Selon Justine Nkurunziza l’actuelle présidente de la Cosome, les élections de 2010 ont été caractéristiques par de malentendus qu’il s’avère important de les dissiper pour que les élections de 2015 aient lieu sans entraves. De la part de Justine Nkurunziza, le Burundi a enregistré beaucoup de perte en vies humaines suite à la fièvre électorale de 2010.
Il est pour cela essentiel que les hommes politiques se mettent ensemble pour se parler afin de trouver des solutions aux problèmes du temps. « Visiblement le contexte politique qui prévaut à travers le pays n’est pas de nature à permettre que les élections aient lieu sans écueils », a souligné la patronne de la Cosome.
Justine Nkurunziza a indiqué que la Cosome a aussi été invitée pour donner sa contribution dans cet atelier. « Nous avons récolté les désidératas de la population à travers les collines de ce pays, nous espérons que le gouvernement de Bujumbura et d’autres acteurs politiques vont les tenir en considérations au cours de ces assises.

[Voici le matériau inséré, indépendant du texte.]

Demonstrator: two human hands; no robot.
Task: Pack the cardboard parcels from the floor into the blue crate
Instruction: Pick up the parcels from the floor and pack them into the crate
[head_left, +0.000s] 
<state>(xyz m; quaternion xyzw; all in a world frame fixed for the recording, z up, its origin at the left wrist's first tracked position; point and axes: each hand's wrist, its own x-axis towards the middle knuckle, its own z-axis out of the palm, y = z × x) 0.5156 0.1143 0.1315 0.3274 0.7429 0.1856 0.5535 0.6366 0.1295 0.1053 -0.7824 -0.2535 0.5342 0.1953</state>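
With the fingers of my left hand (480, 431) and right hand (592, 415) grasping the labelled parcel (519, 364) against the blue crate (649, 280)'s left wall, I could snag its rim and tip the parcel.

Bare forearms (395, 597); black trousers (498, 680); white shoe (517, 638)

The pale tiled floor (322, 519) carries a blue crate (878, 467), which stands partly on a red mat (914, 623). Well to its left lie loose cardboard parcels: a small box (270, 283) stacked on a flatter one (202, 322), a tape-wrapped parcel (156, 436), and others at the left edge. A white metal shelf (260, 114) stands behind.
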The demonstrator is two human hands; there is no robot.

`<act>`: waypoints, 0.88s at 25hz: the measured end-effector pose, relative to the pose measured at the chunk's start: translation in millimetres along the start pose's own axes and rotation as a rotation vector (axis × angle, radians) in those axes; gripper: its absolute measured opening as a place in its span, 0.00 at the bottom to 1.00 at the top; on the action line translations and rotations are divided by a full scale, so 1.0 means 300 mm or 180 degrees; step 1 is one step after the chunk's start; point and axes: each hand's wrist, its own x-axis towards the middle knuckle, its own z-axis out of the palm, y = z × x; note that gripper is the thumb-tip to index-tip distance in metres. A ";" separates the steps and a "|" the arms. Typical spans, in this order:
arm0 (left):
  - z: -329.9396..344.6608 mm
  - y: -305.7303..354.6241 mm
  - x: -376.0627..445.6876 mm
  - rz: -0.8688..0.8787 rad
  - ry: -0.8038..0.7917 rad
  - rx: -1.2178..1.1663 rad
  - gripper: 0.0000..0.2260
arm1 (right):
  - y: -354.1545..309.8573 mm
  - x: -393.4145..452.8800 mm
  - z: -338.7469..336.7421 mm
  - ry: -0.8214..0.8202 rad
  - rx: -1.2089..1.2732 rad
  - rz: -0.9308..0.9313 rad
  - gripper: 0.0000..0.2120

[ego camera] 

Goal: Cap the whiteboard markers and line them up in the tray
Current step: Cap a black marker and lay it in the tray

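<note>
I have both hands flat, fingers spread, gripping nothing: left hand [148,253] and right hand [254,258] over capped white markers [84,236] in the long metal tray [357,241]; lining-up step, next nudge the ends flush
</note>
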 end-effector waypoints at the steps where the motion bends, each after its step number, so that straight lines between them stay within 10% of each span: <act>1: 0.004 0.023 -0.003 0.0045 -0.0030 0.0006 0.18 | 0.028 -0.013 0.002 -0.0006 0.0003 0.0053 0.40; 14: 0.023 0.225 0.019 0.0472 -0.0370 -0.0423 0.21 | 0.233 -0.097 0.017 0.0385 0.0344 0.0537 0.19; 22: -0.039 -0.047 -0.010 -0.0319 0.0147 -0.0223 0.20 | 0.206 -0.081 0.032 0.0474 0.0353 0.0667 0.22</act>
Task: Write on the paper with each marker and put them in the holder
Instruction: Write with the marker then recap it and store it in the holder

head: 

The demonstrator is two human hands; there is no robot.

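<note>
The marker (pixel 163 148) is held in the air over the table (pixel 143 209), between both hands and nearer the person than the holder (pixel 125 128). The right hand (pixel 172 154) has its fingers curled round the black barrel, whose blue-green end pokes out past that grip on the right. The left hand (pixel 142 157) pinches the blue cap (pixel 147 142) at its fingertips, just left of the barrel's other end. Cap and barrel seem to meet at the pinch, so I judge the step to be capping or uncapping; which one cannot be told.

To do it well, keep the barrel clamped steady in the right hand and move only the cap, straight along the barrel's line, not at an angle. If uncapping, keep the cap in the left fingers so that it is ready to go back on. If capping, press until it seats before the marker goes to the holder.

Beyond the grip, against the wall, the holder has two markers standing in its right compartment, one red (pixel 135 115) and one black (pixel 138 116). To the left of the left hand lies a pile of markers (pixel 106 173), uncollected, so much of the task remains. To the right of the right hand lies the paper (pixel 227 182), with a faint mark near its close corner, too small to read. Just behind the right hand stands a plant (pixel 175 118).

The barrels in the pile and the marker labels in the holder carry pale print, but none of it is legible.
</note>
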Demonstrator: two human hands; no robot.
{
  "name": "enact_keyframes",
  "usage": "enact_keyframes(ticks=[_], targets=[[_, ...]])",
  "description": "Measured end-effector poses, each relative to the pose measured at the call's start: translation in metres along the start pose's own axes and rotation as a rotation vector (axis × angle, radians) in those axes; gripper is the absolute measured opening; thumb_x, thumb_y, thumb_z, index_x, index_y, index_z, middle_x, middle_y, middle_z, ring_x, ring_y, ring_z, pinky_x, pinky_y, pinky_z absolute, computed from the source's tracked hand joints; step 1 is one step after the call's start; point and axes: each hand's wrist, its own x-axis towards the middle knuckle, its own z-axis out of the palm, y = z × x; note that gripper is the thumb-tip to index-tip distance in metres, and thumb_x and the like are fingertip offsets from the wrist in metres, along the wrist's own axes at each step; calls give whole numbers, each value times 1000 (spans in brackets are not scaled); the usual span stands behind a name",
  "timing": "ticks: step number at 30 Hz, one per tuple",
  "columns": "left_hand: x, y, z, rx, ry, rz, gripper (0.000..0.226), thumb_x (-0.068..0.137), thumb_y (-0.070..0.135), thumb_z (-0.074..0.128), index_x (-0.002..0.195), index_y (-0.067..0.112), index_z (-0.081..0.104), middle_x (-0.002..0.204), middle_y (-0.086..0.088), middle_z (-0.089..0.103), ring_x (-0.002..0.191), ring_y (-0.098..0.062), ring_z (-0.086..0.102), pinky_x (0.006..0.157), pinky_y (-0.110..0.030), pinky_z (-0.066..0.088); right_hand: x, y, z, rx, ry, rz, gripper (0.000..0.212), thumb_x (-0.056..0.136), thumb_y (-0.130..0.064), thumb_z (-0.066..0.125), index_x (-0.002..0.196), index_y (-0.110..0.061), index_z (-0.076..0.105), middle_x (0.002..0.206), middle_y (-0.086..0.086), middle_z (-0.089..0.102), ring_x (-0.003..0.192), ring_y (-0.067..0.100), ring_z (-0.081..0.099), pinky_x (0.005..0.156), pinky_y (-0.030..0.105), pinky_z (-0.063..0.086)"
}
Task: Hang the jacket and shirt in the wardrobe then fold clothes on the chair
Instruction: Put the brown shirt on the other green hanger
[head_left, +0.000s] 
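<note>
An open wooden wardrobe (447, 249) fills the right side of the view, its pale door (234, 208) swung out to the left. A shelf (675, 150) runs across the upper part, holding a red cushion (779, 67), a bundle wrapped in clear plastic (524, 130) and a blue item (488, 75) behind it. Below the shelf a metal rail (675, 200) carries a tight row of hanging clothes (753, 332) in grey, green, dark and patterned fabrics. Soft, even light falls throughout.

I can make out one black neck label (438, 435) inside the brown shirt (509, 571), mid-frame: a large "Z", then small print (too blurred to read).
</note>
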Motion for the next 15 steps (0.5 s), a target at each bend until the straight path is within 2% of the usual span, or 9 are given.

La libération de l’espace politique, l’usage d’un bulletin unique aux élections et autres sont certaines de ces recommandations que la Cosome ambitionne de révéler aux acteurs politiques qui prendront part dans ces assisses, selon Justine Nkurunziza.
“Nous avons déjà remarqué que les hommes politiques burundais le plus suivant ne sont au courant des préoccupations de la population”, a-t-elle souligné.
Le Bureau des Nations Unies au Burundi a organisé cet atelier pour permettre à tous les acteurs de la vie politique du pays de débattre autour du processus électoral de 2015. Même les hommes politiques en exil ont promis de prendre part à cet atelier comme Léonard Nyangoma et Alexis Sinduhije respectivement président des partis CNDD et MSD.